Это было идиллическое местечко, как обычно на затерянных провинциальных полустанках.
Небольшая площадь, обрамленная зеленью высоких деревьев, была усыпана гравием. Сбоку, у дороги, врос в землю маленький деревянный барачишко, самый жалкий и невзрачный из всех возможных станционных строений; за ним громоздились большие груды рельсов, шпалы, сваленные кучей доски, части барачных построек, кирпичи, камни, колодезные круги. Это отсюда грузят товар для Биркенау: материал для расширения лагеря и людей для газовой камеры. Обычный рабочий день: приезжают машины, берут доски, цемент, людей…
На рельсах, на балках, в зеленой тени силезских каштанов расставляют конвойных, окружают платформу тесным кольцом. Конвоиры утирают пот, пьют из манерок. Жара страшная, солнце недвижно стоит в зените.
— Разойтись!
Мы садимся в полосках тени между рельсами. Голодные греки (их тут несколько, затесались черт знает как) шарят среди рельсов, кто-то находит коробку консервов, другой — заплесневелую булку, остатки сардинок. Едят.
— Schweinedreck[73], — плюет на них молодой высокий конвоир с густым белокурым чубом и голубыми мечтательными глазами, — сейчас у вас будет столько еды — обожретесь. Надолго расхочется.
Он поправил автомат, вытер лицо платком.
Мы согласно подтверждаем:
— Скоты.
— Эй, толстый, — сапог конвоира слегка касается затылка Анри. — Pass mal auf, ну ты там, пить хочешь?
— Хочу, но у меня нет марок, — деловито отвечает француз.
— Schade, жаль.
— Но, Herr Posten, разве мое слово ничего не значит? Разве Herr Posten не торговал со мной? Wiefiel? [74]
— Сто. Gemacht?[75]
— Gemacht.
Мы пьем тепловатую безвкусную воду за счет людей, которых еще нет.

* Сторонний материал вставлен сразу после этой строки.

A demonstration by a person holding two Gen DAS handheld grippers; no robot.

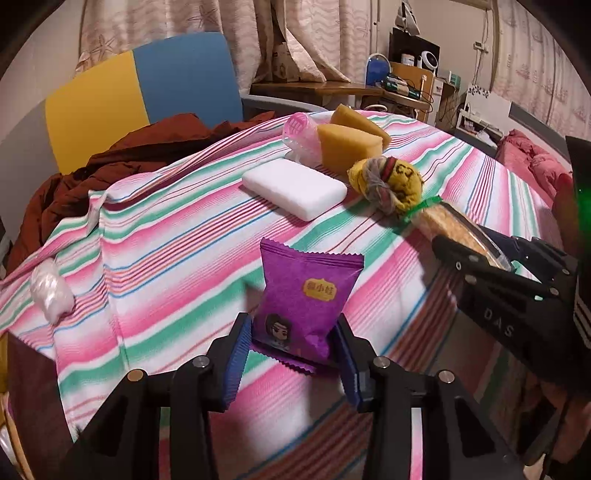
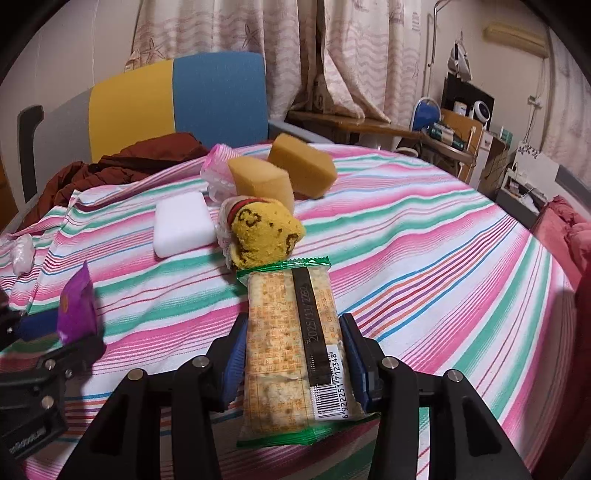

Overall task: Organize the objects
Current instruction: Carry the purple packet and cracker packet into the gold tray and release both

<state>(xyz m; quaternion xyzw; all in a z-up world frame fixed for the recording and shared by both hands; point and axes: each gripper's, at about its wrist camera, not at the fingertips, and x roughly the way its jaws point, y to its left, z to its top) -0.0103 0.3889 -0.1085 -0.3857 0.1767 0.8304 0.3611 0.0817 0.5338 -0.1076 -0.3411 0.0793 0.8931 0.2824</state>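
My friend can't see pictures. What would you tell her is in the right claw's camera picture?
The right claw grips a cracker pack over a striped cloth. Just beyond lie a yellow sock ball, a white block and two sponges. At far left, the left claw holds a purple packet.

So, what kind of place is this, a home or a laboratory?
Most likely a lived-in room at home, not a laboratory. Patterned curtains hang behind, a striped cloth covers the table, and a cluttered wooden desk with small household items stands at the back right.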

— Ты, слушай, — говорит француз, далеко отбрасывая бутылку, которая вдребезги разбивается где-то на рельсах. — Монету не бери, могут шмонать. Да и на черта тебе монета, еда у тебя и так есть. Одежку тоже не бери. Подозрительно — не собрался ли бежать. Бери рубашку, но только шелковую и с воротничком.